Published on February 13th, 2013 | by Mace & Crown Administrator0
Library theft increases at Old Dominion University
The number of missing books at Perry Library continues to increase dramatically. According to the list of missing books provided by Stuart Frazer, head of access services, the number has gone up from 444 missing books to 489 in just two months.
“In general, it’s my understanding that library theft, especially for rare and valuable items, has increased over the last few years primarily because of the Internet book trade,” said Acquisitions & Preservation Services Librarian Robert Tench. “For example, people that know books well are willing to pay a set replacement cost like ours [$80.00] so that they can sell the book on the Internet for a lot more money [upwards of $500.00 to $1000.00 per item].”
Tench also added, “When the learning commons construction was going on in 2010/2011, it was very difficult for our staff to monitor the library’s security systems. The consensus among staff is that more things were stolen during that time just because security was not what it should have been because of the construction.”
According to the list of missing books provided by Frazer,159 of the 489 lost books belonged to the third floor of the library and the 330 remaining belonged to the fourth. . “On the fourth floor there are nursing books, engineering books, mathematics books and medical books,” said Sharon Kidd, scheduling and patron services assistant. “I think that’s why more books disappear on the fourth floor. Most of them are textbooks that people can easily sell on eBay or Amazon.”
The circulation desk, now located on the second floor of the library, used to be at the entrance to the library. “We used to be downstairs right by the entrance,” said Kidd, “one time the alarm went off and we stopped the guy to ask him to check the books out he had. He dropped them and ran away. When we picked them up, all the books had the barcodes ripped off or scratched.”
Recounting her experiences with the disappearance of books over her 12 years as a librarian, Kidd said, “One time, a couple books were sent to us from the West Coast three years after their disappearance. The person who sent the books had found them in a yard sale and they all had an ODU tag on them so he or she decided to turn them back. I still wonder how they got there.”
On a different occasion, a woman’s library account showed that she still had not returned 10 books she borrowed from the library. “When I talked to her she repeatedly denied it, saying that she had brought them back to the library. Six months later she showed up with them,” said Kidd. “Sometimes that happens. People think they have actually returned them but they haven’t. Sometimes we never see those books again.”
The disappearance of books is a problem that concerns both librarians and ODU students. “Hearing the sound of the alarm going off has become something normal. It happens almost everyday I’m here,” said freshman Isabel de Rojas. “It honestly seems to me like there is no point in spending money in library detectors when there is no checking system for once the alarm goes off. Those detectors, and the stolen books for the matter, are paid with my tuition and every ODU student’s.”

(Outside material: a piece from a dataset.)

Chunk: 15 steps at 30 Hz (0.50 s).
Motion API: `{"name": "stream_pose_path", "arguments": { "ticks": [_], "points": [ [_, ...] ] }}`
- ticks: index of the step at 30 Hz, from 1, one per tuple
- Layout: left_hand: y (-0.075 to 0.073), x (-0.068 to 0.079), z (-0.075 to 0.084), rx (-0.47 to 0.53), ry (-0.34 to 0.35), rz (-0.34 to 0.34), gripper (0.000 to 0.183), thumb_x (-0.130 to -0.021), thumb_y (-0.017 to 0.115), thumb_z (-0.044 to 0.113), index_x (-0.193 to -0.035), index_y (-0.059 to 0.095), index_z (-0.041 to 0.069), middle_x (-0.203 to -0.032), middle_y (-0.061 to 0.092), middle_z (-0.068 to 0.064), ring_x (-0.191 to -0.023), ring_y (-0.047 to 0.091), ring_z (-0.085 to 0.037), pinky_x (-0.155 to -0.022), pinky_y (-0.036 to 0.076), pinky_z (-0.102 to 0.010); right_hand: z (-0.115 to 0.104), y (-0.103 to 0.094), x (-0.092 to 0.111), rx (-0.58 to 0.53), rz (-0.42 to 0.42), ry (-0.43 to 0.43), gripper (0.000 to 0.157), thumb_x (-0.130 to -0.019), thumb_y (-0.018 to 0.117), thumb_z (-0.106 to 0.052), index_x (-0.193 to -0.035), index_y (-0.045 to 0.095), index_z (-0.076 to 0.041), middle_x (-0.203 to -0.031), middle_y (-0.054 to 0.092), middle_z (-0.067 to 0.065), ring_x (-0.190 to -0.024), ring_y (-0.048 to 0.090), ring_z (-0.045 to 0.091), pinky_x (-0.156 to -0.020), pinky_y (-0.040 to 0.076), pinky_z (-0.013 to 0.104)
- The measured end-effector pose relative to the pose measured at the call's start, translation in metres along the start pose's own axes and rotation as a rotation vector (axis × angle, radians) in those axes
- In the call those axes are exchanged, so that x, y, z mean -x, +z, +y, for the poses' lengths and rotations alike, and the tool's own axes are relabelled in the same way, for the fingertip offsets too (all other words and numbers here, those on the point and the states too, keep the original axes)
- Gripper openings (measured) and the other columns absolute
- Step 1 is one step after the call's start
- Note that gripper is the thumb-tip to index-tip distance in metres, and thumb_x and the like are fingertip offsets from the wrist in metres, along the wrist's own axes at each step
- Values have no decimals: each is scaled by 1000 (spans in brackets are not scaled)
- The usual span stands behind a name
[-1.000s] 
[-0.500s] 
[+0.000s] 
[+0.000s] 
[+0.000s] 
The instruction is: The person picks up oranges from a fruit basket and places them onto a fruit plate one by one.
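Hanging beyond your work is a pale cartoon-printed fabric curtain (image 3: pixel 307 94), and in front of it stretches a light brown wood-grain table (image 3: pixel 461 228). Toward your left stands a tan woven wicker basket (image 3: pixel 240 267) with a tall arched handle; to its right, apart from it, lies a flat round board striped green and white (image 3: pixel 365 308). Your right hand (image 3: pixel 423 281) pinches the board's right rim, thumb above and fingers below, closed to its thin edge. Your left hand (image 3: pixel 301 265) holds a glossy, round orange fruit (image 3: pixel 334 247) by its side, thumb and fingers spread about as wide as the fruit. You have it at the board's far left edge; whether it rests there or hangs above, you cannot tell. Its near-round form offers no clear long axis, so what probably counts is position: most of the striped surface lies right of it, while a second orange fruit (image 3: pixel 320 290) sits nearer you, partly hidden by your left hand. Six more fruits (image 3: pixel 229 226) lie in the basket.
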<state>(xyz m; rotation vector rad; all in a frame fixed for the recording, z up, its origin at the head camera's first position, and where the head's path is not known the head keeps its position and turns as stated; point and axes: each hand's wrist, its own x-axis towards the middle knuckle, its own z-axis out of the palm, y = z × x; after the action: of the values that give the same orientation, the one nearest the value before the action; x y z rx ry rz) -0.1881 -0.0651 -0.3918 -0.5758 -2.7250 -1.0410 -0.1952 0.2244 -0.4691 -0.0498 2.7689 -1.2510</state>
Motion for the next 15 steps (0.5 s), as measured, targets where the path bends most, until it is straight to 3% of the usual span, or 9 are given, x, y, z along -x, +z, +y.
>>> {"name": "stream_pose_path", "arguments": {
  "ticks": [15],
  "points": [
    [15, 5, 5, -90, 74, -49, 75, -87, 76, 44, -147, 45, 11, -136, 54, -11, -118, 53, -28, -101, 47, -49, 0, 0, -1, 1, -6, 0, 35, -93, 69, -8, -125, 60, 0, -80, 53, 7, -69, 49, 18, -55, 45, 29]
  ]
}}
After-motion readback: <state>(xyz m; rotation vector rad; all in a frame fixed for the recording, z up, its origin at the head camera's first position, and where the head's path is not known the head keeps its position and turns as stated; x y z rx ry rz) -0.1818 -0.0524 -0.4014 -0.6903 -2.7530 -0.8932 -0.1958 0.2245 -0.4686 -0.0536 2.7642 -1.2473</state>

Freshman Gabby Salomon suggested the staff be more vigilant.
“Maybe they should have some type of training to look out for thieves. Also, make it clear that if you steal, there are serious consequences. Something has got to be done to stop this from happening.”
“With an increase of student awareness, the problem could be addressed more easily,” added Ms. De Rojas. “The library should encourage the reports of people sneaking in books into their backpacks.”
Kidd believes that with the improvement of technologies might come the end to the problem of book theft.
She said, “The use of e-books instead of hard copies would make it impossible for people to steal books. This might be the solution we’ve been looking for.”